Shell has capitalised on strong earnings from oil refining, according to the Deutsche Bank analyst Lucas Hermann, with “further profits being possible from future disposals of extraneous assets”. Credit Suisse says the stock is “underpriced”, and expects 14 per cent profit growth and a record-breaking quarter.

One broker described BP as “asset-rich, but cashflow desperately needs to be improved”, while analysts at Credit Suisse said it was “likely to be down on predictions,” with a 16 per cent drop in profits. “Having 85 per cent of US refining capacity down at some point in the last quarter has been particularly damaging, and further uncertainty remains over Russian operations,” he added.

TODAY: After doubling profit in 2006, the specialist hedge fund manager RAB Capital is expecting further growth from its first-half results. Following expansion into the burgeoning Asian hedge-fund market the firm is optimistic, but analysts remain cautious. Despite an “outperform” status on the stock from Credit Suisse, analysts at the bank warn that the industry is intrinsically performance-related. Should markets slow, cash revenue will be hard to generate.

Results: Full year – IG Group Holdings. First half – Dominos Pizza; RAB Capital; Sthree.

TOMORROW: Mike Ashley has continued his expansion drive this month, but analysts at Panmure Gordon issued a status downgrade of Sports Direct International in anticipation of its full-year results. The wet weather has hit sales hard, with the share price falling since listing three months ago at 285p, to 190p.
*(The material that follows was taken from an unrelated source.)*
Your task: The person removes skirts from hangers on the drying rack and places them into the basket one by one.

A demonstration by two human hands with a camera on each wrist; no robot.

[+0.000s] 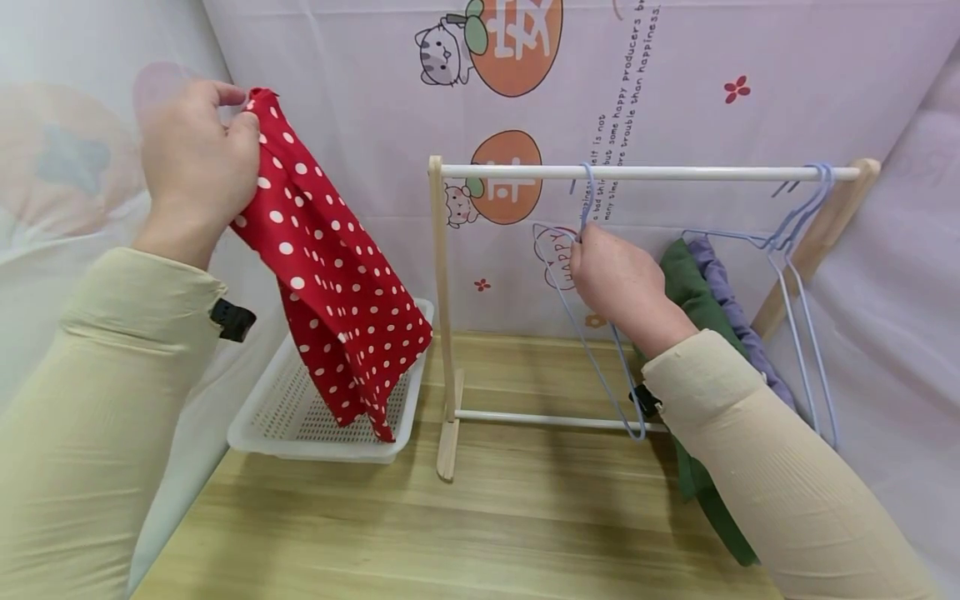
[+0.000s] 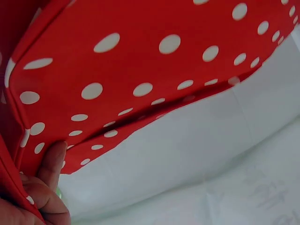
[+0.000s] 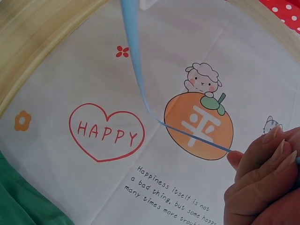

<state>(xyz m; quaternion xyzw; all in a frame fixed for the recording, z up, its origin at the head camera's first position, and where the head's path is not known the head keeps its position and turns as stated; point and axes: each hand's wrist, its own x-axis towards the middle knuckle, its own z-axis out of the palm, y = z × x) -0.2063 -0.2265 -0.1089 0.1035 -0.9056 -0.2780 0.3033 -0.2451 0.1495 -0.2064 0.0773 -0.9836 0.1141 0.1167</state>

Tomorrow it is expected to announce it will miss 2008 earnings targets.

Results: Full year – Misys; Sports Direct International. First half – Capita Group; Wolfson Microelectronics. First quarter – Yell Group. Second quarter – BP; Wolfson Microelectronics.

WEDNESDAY: The pharmaceutical giant GlaxoSmithKline has had a difficult six months with lawsuits in the US linking their second-biggest selling drug, the diabetes treatment Avandia, with heart disease. German researchers slammed the drug last week, prompting a 30p drop in the shares to 1269p. However, the analyst Navid Malik of Collins Stewart is optimistic that the 31 projects they have in late-stage development and the new cervical cancer drug Cerverix “are notable assets that are not being reflected in market capitalisation. We are optimistic about the longer run prospects of the company”. He forecast profits in line with expectations, given the weaker dollar and sentiment towards the firm worsening over the past few months.

Results: First half – Croda International; GlaxoSmithKline; Northern Rock; Playtech; Reckitt Benckiser. Second quarter – CSR; GlaxoSmithKline; Reckitt Benckiser.

THURSDAY: Sentiment towards BT is broadly positive ahead of its upcoming results. After significant internal restructuring, increased cashflow from their Global Solutions consultancy business and the unveiling of the BT Vision Sport package, expectations are running high. However, Martin Mabbit from Numis Securities remains cautious, saying that the stock is “no longer cheap, and there are quite a few risks with BT. The sector is intensely competitive”. Following the announcement of the expected low, single-digit revenue growth, his status on the stock remains hold.

Results: First half – Access Intelligence, ARM Holdings; AstraZeneca; Bradford & Bingley; British American Tobacco; Huveaux; IBS Open Systems; Legal & General Group; Liberty International; Rathbone Brothers; Reed Elsevier; Rolls-Royce Group. First quarter – BT Group. Second quarter – British American Tobacco; Royal Dutch Shell; Shire.

FRIDAY: Numis’s Mabbit said of BSkyB: “They’re doing well in the market place, have great customer service and the right content. The results next week and the short-term future will definitely be positive.” The long run will be more problematic, he added, with “an equal number of bulls and bears”. The market is unconvinced about CEO James Murdoch’s plans for future diversification out of core attractions – like football – and towards more integrated home media systems. Numis rates the stock as a sell.

Results: Full year – British Sky Broadcasting Group. First half – Alliance & Leicester; BG Group; Flying Brands; United Business Media. Second quarter – BG Group. Fourth quarter – British Sky Broadcasting Group.